Les entreprises face au défi des compétences
Les évolutions sociales et technologiques, les nouvelles formes d'organisation du travail bousculent le contenu et la structure des emplois. Autant de défis qui nécessitent de construire une nouvelle approche dans la gestion des emplois avec, au centre des attentions, la notion de compétence.
Je m'abonneL'emploi, nouveau serpent de mer des dirigeants ? L'actualité le montre, les entreprises sont nombreuses à éprouver des difficultés de recrutement. Un dirigeant d'entreprise sur deux témoigne de problèmes à trouver le bon candidat. Une situation d'autant plus paradoxale que le taux de chômage dépasse 9 % de la population active et que l'activité économique est en croissance.
Dès lors, la question de l'inadéquation de l'offre et de la demande pointe et traduit un problème bien plus large de compétences des candidats face aux exigences des recruteurs.
"Un million de jeunes sont sans activité, ni en emploi, ni en étude, ajoute Muriel Pénicaud ministre du Travail, invitée d'une conférence organisée par LHH Altedia et le Groupe Adecco mardi 23 octobre 2018. Il faut aller chercher toutes les personnes et s'ouvrir à de nouveaux profils".
La clé des compétences
Une urgence tant pour les pouvoirs publics que pour les entreprises et les demandeurs d'emploi qui s'ajoute à un défi de taille : la mutation des emplois dans les années à venir en raison de la transformation technologique et des nouvelles attentes des salariés. 30 % des emplois sont susceptibles de voir leur contenu évoluer dans les prochaines années, selon une étude COE de 2017 relative aux conséquences de l'automatisation et du numérique sur les emplois.
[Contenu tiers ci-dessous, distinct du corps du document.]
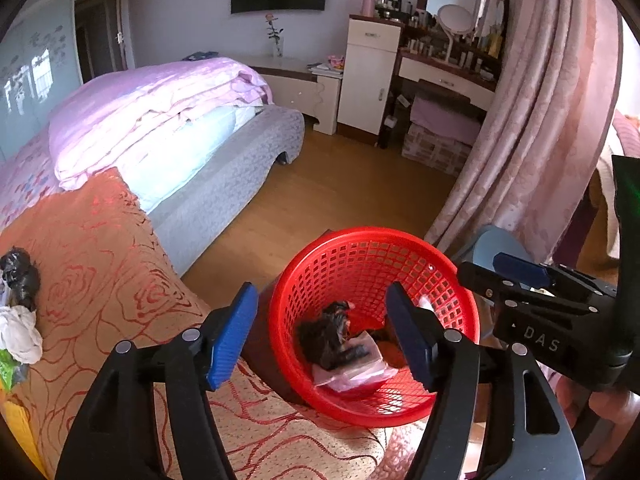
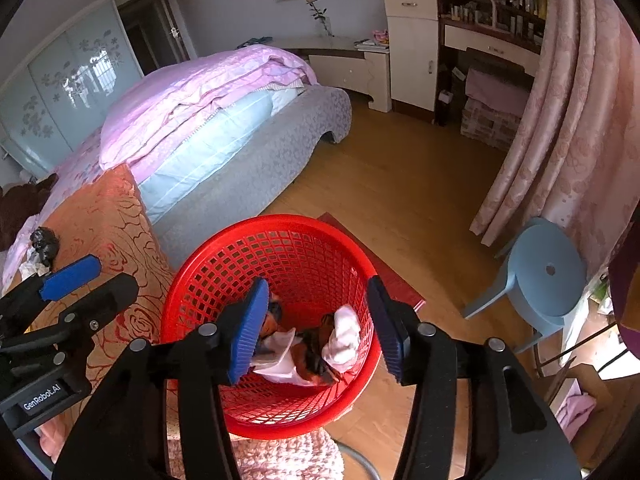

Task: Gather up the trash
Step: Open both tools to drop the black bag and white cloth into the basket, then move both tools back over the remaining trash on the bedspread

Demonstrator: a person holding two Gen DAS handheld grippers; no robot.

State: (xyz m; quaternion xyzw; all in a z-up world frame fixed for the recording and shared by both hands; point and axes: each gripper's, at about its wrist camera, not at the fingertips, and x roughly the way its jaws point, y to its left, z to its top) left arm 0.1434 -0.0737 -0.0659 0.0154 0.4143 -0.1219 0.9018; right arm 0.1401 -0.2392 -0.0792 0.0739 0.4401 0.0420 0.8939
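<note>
A red mesh basket (image 1: 360, 264) (image 2: 280, 240) stands on the floor beside an orange rose-patterned cover (image 1: 104, 248). In it lie a dark crumpled wad (image 1: 324, 340) on clear plastic film (image 1: 352, 374) and a white tissue (image 2: 344, 336). My left gripper (image 1: 323, 292) hangs open over the basket with nothing between its blue pads. My right gripper (image 2: 318, 284) is open over the same basket, also holding nothing. On the cover at the far left lie a black wad (image 1: 20, 276) (image 2: 44, 240), a white tissue (image 1: 18, 332) and a green wrapper (image 1: 8, 368).
A bed with pink quilts (image 1: 152, 108) stretches behind the cover. A blue plastic stool (image 2: 548, 276) and a pink curtain (image 2: 568, 120) stand to the right. Wooden floor (image 1: 340, 184) lies beyond the basket, with a dressing table (image 1: 444, 76) at the far wall.
</note>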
Pour Glenda Quintini, économiste à l'OCDE, un emploi sur deux est amené à changer d'ici à 10 ans, "dont 16 % vont disparaître".
Les évolutions sociales et technologiques accentuent cette tendance en raison des transformations qu'elles engendrent, aussi bien sur l'organisation que sur le contenu des emplois. "La question des compétences de demain est un des enjeux auxquels nous faisons face, témoigne Delphine Dupuis, DRH de Danone. Nous avons besoin de compétences spécifiques en lien avec notre volonté d'agir sur l'environnement et de faire face aux mutations amenées par la transformation digitale".
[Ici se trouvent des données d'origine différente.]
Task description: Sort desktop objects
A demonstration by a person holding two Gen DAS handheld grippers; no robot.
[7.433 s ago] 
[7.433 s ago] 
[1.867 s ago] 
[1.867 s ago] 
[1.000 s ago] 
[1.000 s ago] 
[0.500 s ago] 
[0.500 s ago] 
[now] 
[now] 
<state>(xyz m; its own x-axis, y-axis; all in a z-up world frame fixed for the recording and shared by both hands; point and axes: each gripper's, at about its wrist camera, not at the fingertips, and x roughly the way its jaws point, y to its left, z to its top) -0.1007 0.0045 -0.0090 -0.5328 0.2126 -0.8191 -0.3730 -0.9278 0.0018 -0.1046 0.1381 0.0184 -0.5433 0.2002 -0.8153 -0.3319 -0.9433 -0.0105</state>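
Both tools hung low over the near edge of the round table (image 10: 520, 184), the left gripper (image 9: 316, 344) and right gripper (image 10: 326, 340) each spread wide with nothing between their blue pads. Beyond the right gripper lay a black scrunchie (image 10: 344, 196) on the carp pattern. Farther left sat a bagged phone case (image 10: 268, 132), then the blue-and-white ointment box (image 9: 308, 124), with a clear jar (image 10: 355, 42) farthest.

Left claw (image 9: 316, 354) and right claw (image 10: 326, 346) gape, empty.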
La France fait face à un problème de qualification et d'adaptation des profils. "Deux tiers des pénuries concernent des métiers hautement qualifiés", précise Glenda Quintini (OCDE).
Plus qu'une simple adaptation, ce défi nécessite de changer le paradigme des process de recrutement des entreprises. La question de l'employabilité et du contrôle des compétences constitue une transformation majeure des ressources humaines. Pour Diane Rivière, DRH du groupe Adecco, "l'objectif est de dépasser cet état de la connaissance pour aller vers celle d'une maitrise des compétences. Il faut être capable demain d'avoir un système de visibilité des compétences pour coller au plus près des besoins des entreprises".
Changement d'approche
Des conséquences qui imposent également de repenser le management mis en place. "On a beaucoup misé sur le leadership parce que ça permet d'accompagner la transformation numérique. Mais on s'est aussi rendu compte que l'accessibilité des connaissances, facilitée par internet, ne suffit pas à maîtriser les problématiques pointues et la capacité à prendre de bonnes décisions", souligne Delphine Dupuis (Danone).
Une évolution des métiers qui impose une expertise plus précise qui, il n'empêche, ne peut se concevoir sans des compétences nouvelles à même de faciliter la mise en place des évolutions attendues.
Une dynamique qui fait dire à Diane Rivière (Adecco) que les recrutements à l'avenir ne se feront plus avec le traditionnel CV. "Le savoir-être, l'intelligence émotionnelle seront les nouveaux critères de recrutement car ils permettent de s'assurer que les candidats ont des capacités d'apprentissage et d'adaptation", fait-elle savoir.
Cette prépondérance des softs skills, de plus en plus plébiscitée par les dirigeants, s'illustre aussi comme un moyen pour les entreprises de s'assurer que leurs salariés s'adapteront aux évolutions à venir dans leurs métiers et seront à même de se former tout au long de leur parcours.
Aujourd'hui, seul "un tiers des Français suivent des formations dont la très grande majorité concerne des profils hautement qualifiés", note Glenda Quintini (OCDE). Un signe que la formation et la montée en compétences des collaborateurs restent un défi pour les entreprises.